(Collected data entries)
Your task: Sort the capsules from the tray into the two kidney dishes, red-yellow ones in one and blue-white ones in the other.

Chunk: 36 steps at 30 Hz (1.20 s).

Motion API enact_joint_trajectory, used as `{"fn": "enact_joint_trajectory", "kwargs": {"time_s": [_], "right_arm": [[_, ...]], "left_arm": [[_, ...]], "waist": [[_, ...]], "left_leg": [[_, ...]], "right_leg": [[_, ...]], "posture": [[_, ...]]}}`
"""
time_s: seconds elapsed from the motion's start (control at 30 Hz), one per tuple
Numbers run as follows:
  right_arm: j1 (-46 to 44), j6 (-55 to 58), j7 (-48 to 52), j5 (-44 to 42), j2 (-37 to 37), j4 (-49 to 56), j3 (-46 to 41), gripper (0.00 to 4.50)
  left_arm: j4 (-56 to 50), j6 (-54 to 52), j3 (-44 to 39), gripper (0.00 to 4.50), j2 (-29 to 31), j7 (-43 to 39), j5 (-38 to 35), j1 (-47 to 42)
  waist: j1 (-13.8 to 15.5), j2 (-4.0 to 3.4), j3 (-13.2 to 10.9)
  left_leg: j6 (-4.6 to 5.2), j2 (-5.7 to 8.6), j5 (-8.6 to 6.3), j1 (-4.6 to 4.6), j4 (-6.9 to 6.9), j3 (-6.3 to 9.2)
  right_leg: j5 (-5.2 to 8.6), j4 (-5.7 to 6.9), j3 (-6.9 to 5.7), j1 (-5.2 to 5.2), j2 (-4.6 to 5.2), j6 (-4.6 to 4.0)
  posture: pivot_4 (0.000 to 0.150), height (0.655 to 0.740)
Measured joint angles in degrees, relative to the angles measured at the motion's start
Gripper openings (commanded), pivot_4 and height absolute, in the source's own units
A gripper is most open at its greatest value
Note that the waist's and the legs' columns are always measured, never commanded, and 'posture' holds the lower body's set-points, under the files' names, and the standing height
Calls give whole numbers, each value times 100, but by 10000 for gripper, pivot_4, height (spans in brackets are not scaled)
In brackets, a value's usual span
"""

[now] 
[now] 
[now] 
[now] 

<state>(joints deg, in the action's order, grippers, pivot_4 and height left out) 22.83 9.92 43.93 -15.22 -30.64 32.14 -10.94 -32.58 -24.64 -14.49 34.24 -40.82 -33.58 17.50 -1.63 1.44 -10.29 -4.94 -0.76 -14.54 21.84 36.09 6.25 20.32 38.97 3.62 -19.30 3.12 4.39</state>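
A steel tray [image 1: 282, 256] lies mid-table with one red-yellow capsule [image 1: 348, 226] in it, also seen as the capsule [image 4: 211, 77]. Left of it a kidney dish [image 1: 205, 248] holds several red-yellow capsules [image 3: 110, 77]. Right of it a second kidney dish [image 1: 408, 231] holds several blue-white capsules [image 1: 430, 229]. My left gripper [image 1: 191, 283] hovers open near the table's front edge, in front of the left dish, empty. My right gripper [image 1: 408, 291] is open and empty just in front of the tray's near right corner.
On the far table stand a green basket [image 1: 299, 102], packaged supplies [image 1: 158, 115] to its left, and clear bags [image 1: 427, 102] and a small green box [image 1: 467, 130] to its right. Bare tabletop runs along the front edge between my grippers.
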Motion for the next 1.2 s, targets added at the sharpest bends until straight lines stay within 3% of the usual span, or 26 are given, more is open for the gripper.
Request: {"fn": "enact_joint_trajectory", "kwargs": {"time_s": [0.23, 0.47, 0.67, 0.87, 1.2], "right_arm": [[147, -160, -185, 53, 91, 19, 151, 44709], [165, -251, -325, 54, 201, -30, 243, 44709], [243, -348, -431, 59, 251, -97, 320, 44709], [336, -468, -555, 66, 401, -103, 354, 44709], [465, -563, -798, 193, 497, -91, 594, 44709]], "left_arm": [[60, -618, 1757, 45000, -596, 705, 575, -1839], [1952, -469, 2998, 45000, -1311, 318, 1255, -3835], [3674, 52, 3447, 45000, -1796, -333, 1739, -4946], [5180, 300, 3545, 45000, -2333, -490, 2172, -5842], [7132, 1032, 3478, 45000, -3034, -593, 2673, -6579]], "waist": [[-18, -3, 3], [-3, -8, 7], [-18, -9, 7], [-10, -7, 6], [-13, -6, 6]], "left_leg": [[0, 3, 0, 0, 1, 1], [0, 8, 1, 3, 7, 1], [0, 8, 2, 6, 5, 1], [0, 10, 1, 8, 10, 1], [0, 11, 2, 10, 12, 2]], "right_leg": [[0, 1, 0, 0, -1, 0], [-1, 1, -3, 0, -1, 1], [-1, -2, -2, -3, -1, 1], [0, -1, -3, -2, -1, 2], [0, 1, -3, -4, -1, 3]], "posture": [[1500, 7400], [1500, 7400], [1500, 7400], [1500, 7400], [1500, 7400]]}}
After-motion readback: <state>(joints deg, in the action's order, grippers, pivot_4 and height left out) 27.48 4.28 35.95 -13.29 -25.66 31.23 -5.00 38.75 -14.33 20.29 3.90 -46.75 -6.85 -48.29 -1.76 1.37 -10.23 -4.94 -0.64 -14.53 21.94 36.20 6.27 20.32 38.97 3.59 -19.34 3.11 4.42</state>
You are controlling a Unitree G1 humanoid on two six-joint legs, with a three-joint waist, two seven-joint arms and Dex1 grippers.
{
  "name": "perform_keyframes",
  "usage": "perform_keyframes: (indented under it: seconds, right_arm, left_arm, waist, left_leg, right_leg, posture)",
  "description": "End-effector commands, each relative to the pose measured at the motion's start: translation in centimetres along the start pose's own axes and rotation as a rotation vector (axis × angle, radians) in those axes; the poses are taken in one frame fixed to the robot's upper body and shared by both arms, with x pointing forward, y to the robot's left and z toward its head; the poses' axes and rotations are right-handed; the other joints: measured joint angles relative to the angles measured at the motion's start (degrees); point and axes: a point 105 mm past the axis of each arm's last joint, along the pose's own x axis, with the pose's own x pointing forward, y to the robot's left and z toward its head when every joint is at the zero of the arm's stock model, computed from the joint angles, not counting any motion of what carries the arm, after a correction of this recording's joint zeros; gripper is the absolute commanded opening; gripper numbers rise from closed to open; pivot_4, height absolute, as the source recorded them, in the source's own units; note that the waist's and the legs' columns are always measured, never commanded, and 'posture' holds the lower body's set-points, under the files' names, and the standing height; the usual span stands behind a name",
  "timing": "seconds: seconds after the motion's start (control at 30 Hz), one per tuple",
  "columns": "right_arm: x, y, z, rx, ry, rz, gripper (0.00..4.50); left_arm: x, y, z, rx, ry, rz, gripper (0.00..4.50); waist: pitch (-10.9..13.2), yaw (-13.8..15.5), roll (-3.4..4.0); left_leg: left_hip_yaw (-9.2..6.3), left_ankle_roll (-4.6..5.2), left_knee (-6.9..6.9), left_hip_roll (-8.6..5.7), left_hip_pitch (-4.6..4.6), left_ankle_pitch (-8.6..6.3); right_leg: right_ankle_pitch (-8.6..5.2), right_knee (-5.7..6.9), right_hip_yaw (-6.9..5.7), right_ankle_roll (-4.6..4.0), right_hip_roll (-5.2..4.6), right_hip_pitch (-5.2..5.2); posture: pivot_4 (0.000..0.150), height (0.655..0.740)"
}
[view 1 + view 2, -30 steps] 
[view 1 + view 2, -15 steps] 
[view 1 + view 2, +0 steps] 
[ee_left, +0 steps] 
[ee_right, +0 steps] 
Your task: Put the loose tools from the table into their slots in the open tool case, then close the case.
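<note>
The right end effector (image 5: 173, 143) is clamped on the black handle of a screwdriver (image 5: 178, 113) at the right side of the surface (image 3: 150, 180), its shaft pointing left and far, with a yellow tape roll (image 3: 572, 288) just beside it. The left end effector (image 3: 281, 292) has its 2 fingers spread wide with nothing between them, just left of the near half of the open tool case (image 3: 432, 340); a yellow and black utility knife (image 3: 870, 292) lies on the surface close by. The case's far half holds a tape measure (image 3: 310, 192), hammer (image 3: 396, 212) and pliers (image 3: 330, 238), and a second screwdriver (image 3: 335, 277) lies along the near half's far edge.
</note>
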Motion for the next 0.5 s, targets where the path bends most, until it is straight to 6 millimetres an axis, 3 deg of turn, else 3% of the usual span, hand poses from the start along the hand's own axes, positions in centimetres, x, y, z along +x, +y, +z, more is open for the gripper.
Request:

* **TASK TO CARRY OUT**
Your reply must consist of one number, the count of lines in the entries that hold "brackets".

* **SOLUTION**
2